So, what’s in store for search marketing in 2010? Well here’s my predictions as to what both SEO and PPC marketers will be looking at in the year to come.
Brandrank
As search starts to move away from Pagerank and towards brandrank a brands social graph will become more important. Merely monitoring social media will not be sufficient, brands will need to engage fully with social media to ensure they have fresh comments and links from the major social media sites.
Personalised Search
No two people will see the same results page on Google, this will mean straight forward ranking as a metric will truly disappear. Behaviour will group consumers together and this will require best of class web analytics.
Beginning of the end for the Browser
Google Chrome OS and Windows are both moving towards search in context, in other words right from your spreadsheet or word processor. The danger of this move is that search could become interruptive.
Filters over Indexes
Google rarely if ever filters results to display something different to that which is in its index. But, as trends and queries and clicks start to tell Google a story for certain quick moving topics filters may be the only way to display relevant results until the index has had time to catch up. For some the index may never catch up. Universal search was the answer to this but as so few news sources have access to Google News blogs with fresh content still struggle to beat old, authoritative pages.
Mobile Search
Pizza, Taxi… enough said? Okay, probably not, Yes people are now using mobiles to search and apparently for more than just Pizza’s and Taxi’s! Those two terms accounted for a huge percentage of searches on Yahoo’s mobile search platform. Mobile is here, it is different to web search. Less navigational terms, lots of misspellings, so be ready…
PPC in 2010
Like most advertising channels paid search has had a rough time in 2009, budgets squeezed, conversion rates down, longer user journey’s and a consumer focus on value.
PCG (FMCG)
Packaged Consumer Goods companies will ‘invent the challenge’ in 2010. Paid search hasn’t been a natural channel for these companies because of it’s direct response nature. With users now spending 13 hours a week surfing the web compared to about 3.8 hours a day watching TV this is a channel that can’t be ignored and won’t be ignored by this vertical. Especially when you consider how many people do both together.

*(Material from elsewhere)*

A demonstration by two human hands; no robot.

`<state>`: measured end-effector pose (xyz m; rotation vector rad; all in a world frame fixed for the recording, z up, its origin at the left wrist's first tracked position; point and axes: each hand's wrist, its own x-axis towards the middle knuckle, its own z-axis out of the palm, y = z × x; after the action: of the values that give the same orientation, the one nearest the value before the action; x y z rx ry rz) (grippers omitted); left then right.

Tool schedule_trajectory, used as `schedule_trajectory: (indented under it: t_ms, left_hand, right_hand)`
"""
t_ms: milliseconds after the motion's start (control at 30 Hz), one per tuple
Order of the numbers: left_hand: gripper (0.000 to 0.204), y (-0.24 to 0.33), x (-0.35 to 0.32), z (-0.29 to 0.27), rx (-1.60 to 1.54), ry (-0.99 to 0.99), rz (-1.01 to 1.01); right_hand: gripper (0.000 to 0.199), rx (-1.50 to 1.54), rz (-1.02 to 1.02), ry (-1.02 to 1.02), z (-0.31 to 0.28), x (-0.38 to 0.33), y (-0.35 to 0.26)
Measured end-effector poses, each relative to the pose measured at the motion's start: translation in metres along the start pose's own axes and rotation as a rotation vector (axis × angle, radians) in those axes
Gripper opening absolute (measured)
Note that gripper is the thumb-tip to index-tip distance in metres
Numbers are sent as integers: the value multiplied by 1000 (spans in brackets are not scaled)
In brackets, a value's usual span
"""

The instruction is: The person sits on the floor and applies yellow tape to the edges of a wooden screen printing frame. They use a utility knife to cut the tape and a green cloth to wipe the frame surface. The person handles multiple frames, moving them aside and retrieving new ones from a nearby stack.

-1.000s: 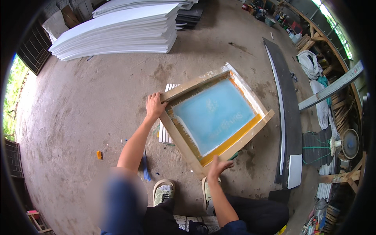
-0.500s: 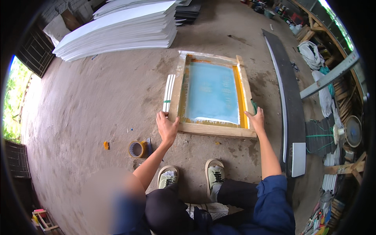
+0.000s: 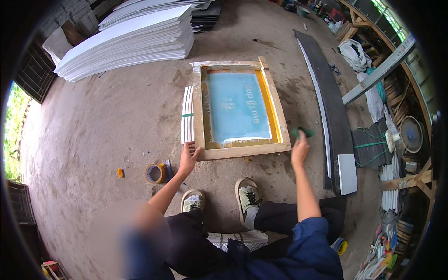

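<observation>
Both hands are leaving the screen-printing frame: left hand, fingers spread, touching its near-left corner; right hand pinching a green pad beside its near-right corner; keeping the frame still matters.

One head-worn fisheye looks steeply down at the concrete floor.

Frame on floor; strips left.

Both bare forearms reaching forward from the lower edge, left hand spread open — fingers splayed, palm down, right hand stretched further out on a straighter arm — fingers curled closed, blue sleeve at elbow
</observation>
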<state>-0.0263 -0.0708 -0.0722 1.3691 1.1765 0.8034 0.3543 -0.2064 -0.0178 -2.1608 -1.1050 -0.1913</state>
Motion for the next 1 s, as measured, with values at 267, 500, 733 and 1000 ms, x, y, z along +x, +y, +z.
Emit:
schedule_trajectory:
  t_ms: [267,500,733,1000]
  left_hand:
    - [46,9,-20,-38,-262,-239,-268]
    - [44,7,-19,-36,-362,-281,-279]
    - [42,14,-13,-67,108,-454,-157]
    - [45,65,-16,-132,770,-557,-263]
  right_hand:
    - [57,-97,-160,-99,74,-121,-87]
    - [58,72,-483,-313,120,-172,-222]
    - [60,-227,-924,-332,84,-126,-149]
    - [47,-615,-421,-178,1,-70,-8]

The FMCG company that invents the challenge, asks the right questions and creates a search strategy that works will have competitive advantage. What’s the consumer action if we don’t sell online?
Split Testing
Major PPC campaigns have never had enough split testing. The idea of testing creative copy in paid search adverts is widely used, but testing copy/landing page/offer isn’t. Next years winners will be those who follow the pure players; be able to quickly test hundreds of landing pages against many different offers. The prize will be conversion rates well above industry averages and whilst giving cost benefits will also promote growth and profits.

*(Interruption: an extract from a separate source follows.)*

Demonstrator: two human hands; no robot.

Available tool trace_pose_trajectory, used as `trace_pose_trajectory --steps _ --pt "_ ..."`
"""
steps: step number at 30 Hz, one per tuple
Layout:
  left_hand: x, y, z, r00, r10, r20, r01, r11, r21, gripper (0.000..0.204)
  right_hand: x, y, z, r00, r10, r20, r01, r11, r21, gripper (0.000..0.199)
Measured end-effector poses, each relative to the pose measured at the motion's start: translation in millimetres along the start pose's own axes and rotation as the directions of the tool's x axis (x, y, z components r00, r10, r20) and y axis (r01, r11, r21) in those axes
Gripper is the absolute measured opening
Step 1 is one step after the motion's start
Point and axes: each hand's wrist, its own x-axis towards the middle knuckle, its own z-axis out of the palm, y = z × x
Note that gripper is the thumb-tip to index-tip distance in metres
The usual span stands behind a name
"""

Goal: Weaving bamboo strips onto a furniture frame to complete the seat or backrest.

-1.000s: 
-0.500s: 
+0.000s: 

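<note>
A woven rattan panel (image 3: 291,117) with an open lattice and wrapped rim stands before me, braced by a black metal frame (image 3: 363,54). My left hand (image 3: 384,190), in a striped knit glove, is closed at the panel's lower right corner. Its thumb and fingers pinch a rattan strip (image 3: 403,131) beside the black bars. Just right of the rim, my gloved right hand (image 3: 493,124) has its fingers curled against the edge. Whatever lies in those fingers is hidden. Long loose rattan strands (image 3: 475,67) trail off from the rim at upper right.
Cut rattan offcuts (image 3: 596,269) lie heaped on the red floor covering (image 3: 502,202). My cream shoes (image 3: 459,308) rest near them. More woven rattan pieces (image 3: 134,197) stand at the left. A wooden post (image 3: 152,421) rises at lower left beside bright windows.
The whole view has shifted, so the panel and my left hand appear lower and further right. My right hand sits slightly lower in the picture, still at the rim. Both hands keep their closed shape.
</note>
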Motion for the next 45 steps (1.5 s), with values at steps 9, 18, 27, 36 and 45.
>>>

Watch out in your vertical for signs of your competitors carrying out large multivariate testing on their paid search campaigns.
Vertical Search
As CPC inflation will continue the smart retailers are already fully embracing vertical search, feeds will become important, especially if we consider browser-less search.
Integration
Last year saw many brands embrace integration and this will continue in 2010 as they look to drive even more value from advertising budgets. I’m not sure the world is going towards full comms planning in 2010 but everything is shifting in that direction. As people live in-line (concurrently off-line and on-line) so integrated campaigns make more sense.
Pure-Play vs Clicks’n'Bricks
We will see a greater divergence in search marketing from these two differing business models.

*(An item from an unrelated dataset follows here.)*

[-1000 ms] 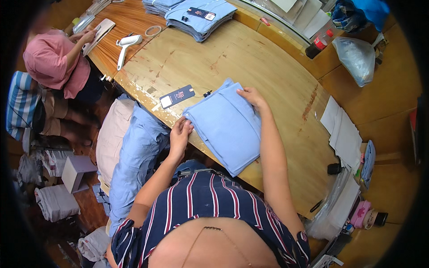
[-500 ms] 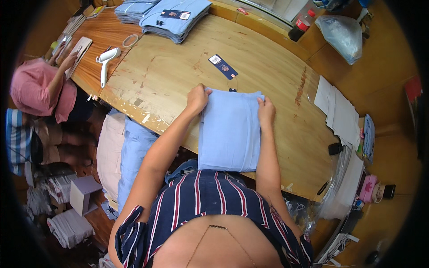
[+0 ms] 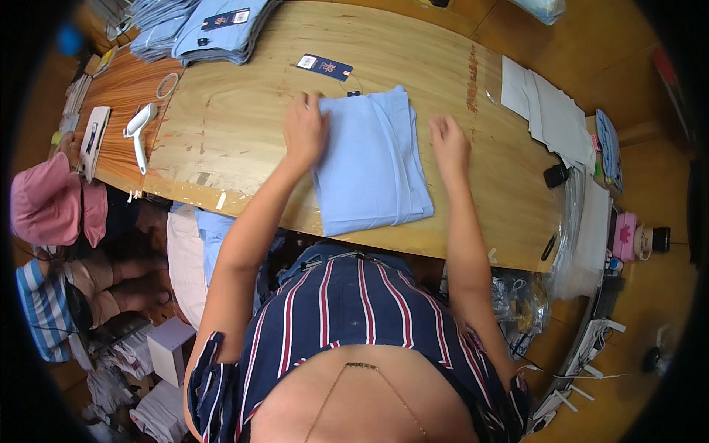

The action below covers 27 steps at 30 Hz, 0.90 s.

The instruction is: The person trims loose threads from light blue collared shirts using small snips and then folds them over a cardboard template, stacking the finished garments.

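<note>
A folded light blue garment point(image 3: 369, 166) lies on the wooden table in front of me, slightly turned, with a loose crease running down its right part. Its dark hang tag point(image 3: 323, 66) rests flat beyond the far edge, joined to the cloth by a thin cord. At the garment's far left corner is my left hand point(image 3: 304, 131), open, its fingers loosely bent at the cloth's edge and a little blurred. My right hand point(image 3: 450, 148) is raised to the right of the garment, apart from it, with loosely bent fingers and nothing in them.
Folded blue garments point(image 3: 221, 33) are stacked at the far left. A white lint roller point(image 3: 139, 136) and a tape roll point(image 3: 168, 86) lie on the left. White sheets point(image 3: 535, 107) sit along the right edge. A person in pink point(image 3: 55, 196) works at left.
Both hands have let go of the garment's far corners; the right has moved off to the right. The garment now lies flat, turned slightly and wholly on the table. My view has shifted.
</note>
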Each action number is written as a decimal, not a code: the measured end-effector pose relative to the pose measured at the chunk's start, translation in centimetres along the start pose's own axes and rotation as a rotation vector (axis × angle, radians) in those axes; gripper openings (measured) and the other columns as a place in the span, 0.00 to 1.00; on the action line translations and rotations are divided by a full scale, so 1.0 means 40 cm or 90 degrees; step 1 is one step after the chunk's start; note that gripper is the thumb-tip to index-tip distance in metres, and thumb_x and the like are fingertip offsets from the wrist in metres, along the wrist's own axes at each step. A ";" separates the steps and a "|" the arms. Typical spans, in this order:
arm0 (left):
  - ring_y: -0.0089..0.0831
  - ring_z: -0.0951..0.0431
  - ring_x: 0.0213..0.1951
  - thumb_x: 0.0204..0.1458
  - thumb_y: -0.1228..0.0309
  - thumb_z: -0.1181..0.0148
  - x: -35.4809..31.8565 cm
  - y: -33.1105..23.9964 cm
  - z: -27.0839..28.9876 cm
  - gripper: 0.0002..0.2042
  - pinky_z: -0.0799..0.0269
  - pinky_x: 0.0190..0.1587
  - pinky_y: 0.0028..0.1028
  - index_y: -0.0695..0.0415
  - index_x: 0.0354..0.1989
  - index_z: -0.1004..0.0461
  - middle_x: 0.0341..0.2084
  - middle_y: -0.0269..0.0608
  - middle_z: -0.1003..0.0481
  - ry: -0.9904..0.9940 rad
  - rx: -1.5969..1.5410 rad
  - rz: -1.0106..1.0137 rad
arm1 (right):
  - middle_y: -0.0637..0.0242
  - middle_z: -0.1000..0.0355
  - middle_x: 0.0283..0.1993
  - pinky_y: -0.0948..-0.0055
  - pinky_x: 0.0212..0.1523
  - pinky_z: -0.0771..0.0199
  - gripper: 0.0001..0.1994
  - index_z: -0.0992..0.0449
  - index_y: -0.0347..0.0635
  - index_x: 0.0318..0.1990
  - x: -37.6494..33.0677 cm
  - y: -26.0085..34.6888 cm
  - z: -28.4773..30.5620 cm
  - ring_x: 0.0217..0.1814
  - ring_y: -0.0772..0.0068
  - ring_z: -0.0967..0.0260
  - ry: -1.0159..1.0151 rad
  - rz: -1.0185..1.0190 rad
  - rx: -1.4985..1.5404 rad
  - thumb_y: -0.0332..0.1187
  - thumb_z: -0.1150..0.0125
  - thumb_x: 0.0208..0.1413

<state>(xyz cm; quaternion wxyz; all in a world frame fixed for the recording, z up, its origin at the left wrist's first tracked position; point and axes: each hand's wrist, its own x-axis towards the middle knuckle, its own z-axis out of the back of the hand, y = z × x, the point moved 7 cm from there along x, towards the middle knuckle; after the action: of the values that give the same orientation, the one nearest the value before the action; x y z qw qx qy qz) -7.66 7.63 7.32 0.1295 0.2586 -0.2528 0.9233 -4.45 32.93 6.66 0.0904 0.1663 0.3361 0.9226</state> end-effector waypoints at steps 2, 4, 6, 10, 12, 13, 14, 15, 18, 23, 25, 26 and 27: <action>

Many pure players have ‘mature’ search marketing campaigns, gaining extra impression volume will require them to think outside of the funnel. I can see pure players heading towards becoming publishers as they seek out greater volume from ‘emotional’ as well as ‘functional’ keywords.We may also see the expansion of pure players into bricks and mortar, although Amazon have denied they are opening any physical shops.
The clicks’n'bricks retailers will move further towards multi-channel as ‘click and collect’ becomes more widespread. The key for these retailers will be analytics, finding ways to measure both foot traffic and phone orders prompted by search.
In summary it’s going to be an exciting year for search.